On Thu, 15 Jul 1999 [EMAIL PROTECTED] wrote:

> Howdy. I'm in the midst of cobbling together a beowulf cluster. I want
> to be able to demo some kind of application on the beast that will
> easily show speedup vs. scalability with 1 node, 2 nodes, 3
> nodes...etc..16 nodes. Also, the demo should be as flashy as possible(to
> impress some rather calcified managers). Any ideas/suggestions? Thanks.

Hmm... Sounds like a question better asked on a more Beowulf speciffic 
mailing list... This is an SMP list.

Anyway, it all depends on what sort of thing it is going to use it for. If
you are after something visually impressive, then you might want to
demonstrate the speed of rendering a complex 3D image, with a program such
as PovRay.

There is already a walkthrough about settign up an Extreme
Linux / Beowulf cluster and then testing the rendering performance
increase over a standalone machine on it.
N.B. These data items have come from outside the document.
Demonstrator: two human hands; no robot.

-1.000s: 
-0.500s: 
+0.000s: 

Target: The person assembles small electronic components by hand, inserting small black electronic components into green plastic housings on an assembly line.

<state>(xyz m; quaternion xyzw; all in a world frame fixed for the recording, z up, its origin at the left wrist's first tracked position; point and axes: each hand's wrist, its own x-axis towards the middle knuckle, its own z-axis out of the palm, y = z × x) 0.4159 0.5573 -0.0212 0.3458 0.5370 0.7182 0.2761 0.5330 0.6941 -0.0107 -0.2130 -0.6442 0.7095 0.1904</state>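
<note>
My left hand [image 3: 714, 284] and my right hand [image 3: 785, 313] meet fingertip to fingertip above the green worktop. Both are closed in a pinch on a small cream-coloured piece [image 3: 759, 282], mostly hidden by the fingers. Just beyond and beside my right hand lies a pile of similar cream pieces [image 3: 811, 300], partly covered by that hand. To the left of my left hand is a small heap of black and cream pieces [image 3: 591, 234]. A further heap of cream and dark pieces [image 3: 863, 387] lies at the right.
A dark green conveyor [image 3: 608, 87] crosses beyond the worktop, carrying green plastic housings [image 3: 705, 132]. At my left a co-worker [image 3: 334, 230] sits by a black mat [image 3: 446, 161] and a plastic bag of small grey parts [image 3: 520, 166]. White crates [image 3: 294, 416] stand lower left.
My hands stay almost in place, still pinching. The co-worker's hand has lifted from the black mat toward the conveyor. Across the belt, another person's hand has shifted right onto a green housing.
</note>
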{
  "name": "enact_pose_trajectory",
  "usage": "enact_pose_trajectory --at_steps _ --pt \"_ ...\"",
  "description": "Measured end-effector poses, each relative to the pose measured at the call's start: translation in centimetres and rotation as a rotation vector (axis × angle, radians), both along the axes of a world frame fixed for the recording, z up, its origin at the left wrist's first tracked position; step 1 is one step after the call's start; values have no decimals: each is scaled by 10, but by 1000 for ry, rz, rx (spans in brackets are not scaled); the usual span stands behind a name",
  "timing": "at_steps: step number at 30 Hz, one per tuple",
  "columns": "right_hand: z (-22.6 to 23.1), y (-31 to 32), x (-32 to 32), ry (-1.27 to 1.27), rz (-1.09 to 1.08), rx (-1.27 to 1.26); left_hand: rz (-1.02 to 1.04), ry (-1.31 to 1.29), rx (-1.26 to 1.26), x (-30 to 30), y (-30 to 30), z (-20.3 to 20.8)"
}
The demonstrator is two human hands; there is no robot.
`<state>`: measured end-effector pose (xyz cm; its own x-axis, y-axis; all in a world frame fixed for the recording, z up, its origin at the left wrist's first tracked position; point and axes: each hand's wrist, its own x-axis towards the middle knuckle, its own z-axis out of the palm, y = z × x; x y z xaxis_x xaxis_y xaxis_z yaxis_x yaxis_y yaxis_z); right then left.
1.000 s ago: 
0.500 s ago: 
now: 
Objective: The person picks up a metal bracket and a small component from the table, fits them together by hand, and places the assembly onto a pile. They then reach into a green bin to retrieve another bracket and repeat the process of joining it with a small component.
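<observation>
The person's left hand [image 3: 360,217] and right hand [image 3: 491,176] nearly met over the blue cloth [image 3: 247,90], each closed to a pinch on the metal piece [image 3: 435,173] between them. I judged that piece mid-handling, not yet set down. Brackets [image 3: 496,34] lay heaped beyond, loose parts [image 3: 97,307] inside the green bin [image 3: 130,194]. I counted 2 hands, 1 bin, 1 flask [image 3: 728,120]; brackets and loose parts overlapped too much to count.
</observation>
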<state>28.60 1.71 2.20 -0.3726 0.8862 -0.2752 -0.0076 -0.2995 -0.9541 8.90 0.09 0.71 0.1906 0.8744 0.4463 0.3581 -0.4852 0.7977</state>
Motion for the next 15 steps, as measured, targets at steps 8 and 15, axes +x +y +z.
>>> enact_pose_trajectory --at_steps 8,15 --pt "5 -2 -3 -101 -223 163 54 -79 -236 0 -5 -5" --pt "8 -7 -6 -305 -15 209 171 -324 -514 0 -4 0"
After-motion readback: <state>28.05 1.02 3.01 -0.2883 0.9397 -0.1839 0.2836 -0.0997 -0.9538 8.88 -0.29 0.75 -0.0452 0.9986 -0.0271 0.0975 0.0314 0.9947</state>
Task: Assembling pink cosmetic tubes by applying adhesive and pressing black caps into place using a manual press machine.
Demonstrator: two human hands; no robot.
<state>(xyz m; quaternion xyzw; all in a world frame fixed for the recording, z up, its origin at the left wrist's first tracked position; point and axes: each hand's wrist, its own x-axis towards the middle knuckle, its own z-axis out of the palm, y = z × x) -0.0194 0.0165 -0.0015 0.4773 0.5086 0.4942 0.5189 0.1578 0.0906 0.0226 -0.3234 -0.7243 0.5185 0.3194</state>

The PVM (or was it MPI?) patches
exist for PovRay, and they will allow you to efficiently distribute the
workload across the whole cluster. You should be able to find this
information fairly easily. I haven't got my bookmarks handy, so I cannot
paste the URLs straight in here...

It would be most beneficcial of all the
machines in the cluster are the same (or if making them identical is not
possible, then as similar in performance, especially on the CPU front, as
possible), because from what I read of it, it looks like distributing the
workload works better with machines of similar spec.

Then you can demonsrate to them how long it takes to render a picture on
the screen on a single machine, and how long it takes on a cluster.

If you have done it properly, the performance should scale pretty well.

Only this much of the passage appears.